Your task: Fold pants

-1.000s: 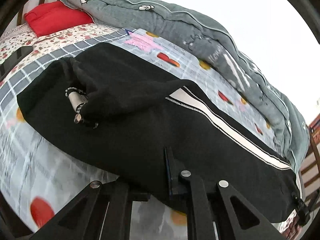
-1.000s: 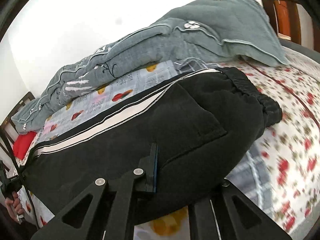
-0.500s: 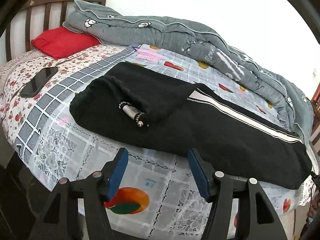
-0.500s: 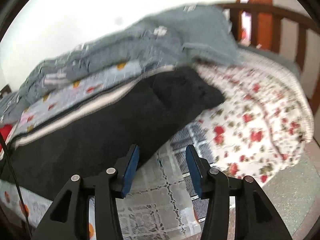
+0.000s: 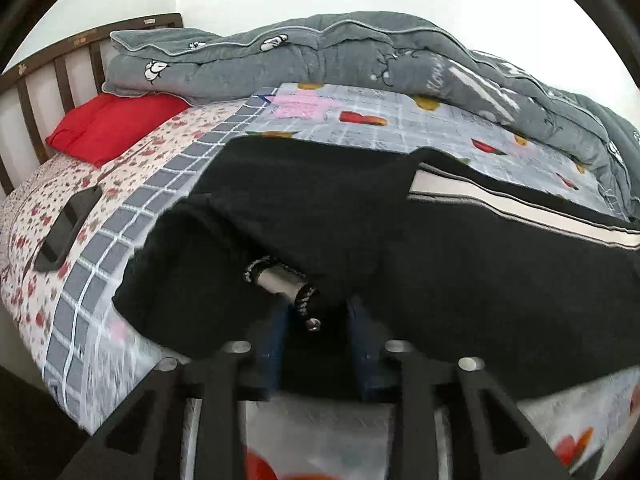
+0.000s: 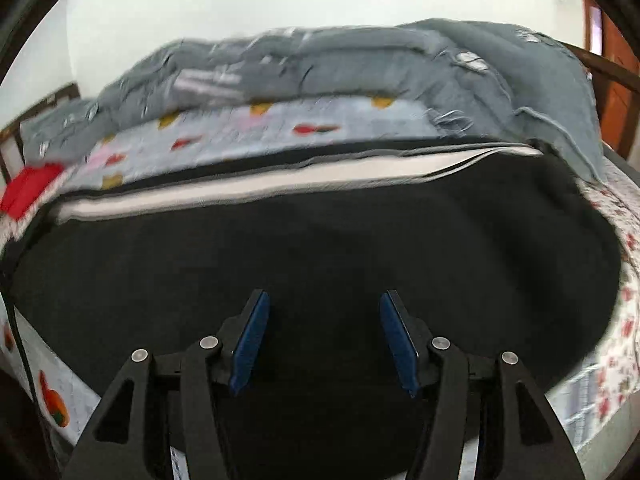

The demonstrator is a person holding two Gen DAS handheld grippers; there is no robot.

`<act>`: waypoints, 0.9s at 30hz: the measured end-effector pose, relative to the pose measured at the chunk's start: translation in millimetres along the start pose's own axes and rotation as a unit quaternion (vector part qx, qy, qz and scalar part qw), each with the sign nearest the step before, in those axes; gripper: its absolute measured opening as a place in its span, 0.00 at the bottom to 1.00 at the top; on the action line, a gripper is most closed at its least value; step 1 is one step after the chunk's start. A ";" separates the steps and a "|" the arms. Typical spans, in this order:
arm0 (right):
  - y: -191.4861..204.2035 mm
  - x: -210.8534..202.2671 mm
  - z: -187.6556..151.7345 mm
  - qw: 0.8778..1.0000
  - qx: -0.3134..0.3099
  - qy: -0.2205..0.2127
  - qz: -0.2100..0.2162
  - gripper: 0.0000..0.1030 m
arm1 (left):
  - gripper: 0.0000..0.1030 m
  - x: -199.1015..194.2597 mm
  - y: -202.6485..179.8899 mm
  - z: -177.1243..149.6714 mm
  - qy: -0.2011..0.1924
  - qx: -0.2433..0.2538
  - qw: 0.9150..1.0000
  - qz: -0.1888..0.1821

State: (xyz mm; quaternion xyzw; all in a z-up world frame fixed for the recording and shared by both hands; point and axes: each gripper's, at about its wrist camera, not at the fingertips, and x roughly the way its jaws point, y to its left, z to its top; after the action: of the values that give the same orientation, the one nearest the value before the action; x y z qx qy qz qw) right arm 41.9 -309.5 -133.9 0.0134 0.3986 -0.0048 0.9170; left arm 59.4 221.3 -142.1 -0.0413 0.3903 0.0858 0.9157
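Black pants [image 5: 440, 264] with a white side stripe [image 5: 520, 216] lie lengthwise across the bed, one end folded over near a drawstring with a silver tip [image 5: 280, 280]. My left gripper [image 5: 316, 336] is open, its blue pads straddling the near edge of the pants just below the drawstring. In the right wrist view the same pants [image 6: 320, 248] fill the middle. My right gripper [image 6: 324, 340] is open with its blue pads [image 6: 250, 340] low over the black cloth near its front edge. The view is blurred.
A grey quilt [image 5: 360, 64] is heaped along the far side of the bed. A red pillow [image 5: 112, 124] lies by the wooden headboard [image 5: 48, 64]. A dark phone [image 5: 68, 232] lies on the flowered sheet at left. The bed's near edge [image 6: 592, 400] drops off below.
A second ago both grippers were shut on the pants. They let go and pulled back. Now both have moved in again, open, over the near edge of the pants.
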 end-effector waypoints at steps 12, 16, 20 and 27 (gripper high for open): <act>12.3 16.4 3.1 1.000 -0.023 0.006 -0.009 0.57 | 0.15 25.9 48.2 103.2 -0.075 -0.059 0.994 0.058; 13.3 15.6 2.4 1.000 -0.021 0.004 -0.012 0.57 | 0.42 38.8 59.1 111.1 -0.065 -0.086 0.993 0.050; 14.2 16.1 3.2 1.000 -0.021 0.007 -0.015 0.57 | 0.66 45.2 52.1 106.6 -0.073 -0.046 0.992 0.092; 11.8 12.8 9.2 0.999 -0.029 0.030 -0.006 0.57 | 0.64 89.8 60.2 124.7 -0.005 -0.044 0.998 0.052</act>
State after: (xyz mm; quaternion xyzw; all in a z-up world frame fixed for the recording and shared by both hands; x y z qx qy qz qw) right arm 57.7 -297.9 -136.7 -0.0155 0.4257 0.0018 0.9047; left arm 197.4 309.5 -121.1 -0.0610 0.3829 0.1508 0.9094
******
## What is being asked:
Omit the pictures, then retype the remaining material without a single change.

## Solved exercise:
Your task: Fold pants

-1.000s: 
-1.000s: 
-0.500s: 
-0.500s: 
+0.000s: 
+0.000s: 

The demonstrator is a person holding two Gen DAS handheld grippers; there is no robot.

`<act>`: waypoints, 0.9s at 30hz: the measured end-effector pose, relative to the pose measured at the chunk's start: translation in millimetres along the start pose's own axes and rotation as a unit quaternion (vector part qx, qy, qz and scalar part qw), each with the sign nearest the step before, in those axes; gripper: its absolute measured opening as a place in its span, 0.00 at the bottom to 1.00 at the top; on the action line, a gripper is most closed at its least value; step 1 is one step after the chunk's start. A ";" separates the steps and a "|" the arms. Typical spans, in this order:
arm0 (right):
  - y: -191.4861..204.2035 mm
  - x: -210.8534..202.2671 mm
  - z: -187.6556..151.7345 mm
  - qw: 0.8778..1.0000
  - qx: -0.3134..0.3099
  - qy: -0.2205..0.2127
  - qz: -0.2100..0.2162
  - gripper: 0.0000..0.1030 m
arm1 (left):
  - gripper: 0.0000..0.1030 m
  - x: -199.1015..194.2597 mm
  - y: -202.6485..179.8899 mm
  - z: -177.1243..149.6714 mm
  - qy: -0.2011..0.1924
  - qx: -0.2433..0.2538
  - qw: 0.9150..1.0000
  - qz: -0.1888..0.1821

State: (xyz mm; quaternion xyzw; all in a z-up world frame fixed for the recording and shared by both hands; point and axes: each gripper's, at about its wrist camera, not at the fingertips, and x roughly the way its jaws point, y to its left, z to its top; after the action: of the values that give the same orientation, the one nearest the value before the action; x y z qx qy qz qw) right arm 41.9 -309.5 -133.9 0.0134 0.3986 -0.0048 0.9170; left arm 59.4 221.3 -142.1 -0.0413 0.3903 0.0858 0.9157
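Black pants [image 5: 440, 264] with a white side stripe [image 5: 520, 216] lie lengthwise across the bed, one end folded over near a drawstring with a silver tip [image 5: 280, 280]. My left gripper [image 5: 316, 336] is open, its blue pads straddling the near edge of the pants just below the drawstring. In the right wrist view the same pants [image 6: 320, 248] fill the middle. My right gripper [image 6: 324, 340] is open with its blue pads [image 6: 250, 340] low over the black cloth near its front edge. The view is blurred.
A grey quilt [image 5: 360, 64] is heaped along the far side of the bed. A red pillow [image 5: 112, 124] lies by the wooden headboard [image 5: 48, 64]. A dark phone [image 5: 68, 232] lies on the flowered sheet at left. The bed's near edge [image 6: 592, 400] drops off below.
A second ago both grippers were shut on the pants. They let go and pulled back. Now both have moved in again, open, over the near edge of the pants.
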 end-effector waypoints at steps 12, 16, 20 and 27 (gripper high for open): <act>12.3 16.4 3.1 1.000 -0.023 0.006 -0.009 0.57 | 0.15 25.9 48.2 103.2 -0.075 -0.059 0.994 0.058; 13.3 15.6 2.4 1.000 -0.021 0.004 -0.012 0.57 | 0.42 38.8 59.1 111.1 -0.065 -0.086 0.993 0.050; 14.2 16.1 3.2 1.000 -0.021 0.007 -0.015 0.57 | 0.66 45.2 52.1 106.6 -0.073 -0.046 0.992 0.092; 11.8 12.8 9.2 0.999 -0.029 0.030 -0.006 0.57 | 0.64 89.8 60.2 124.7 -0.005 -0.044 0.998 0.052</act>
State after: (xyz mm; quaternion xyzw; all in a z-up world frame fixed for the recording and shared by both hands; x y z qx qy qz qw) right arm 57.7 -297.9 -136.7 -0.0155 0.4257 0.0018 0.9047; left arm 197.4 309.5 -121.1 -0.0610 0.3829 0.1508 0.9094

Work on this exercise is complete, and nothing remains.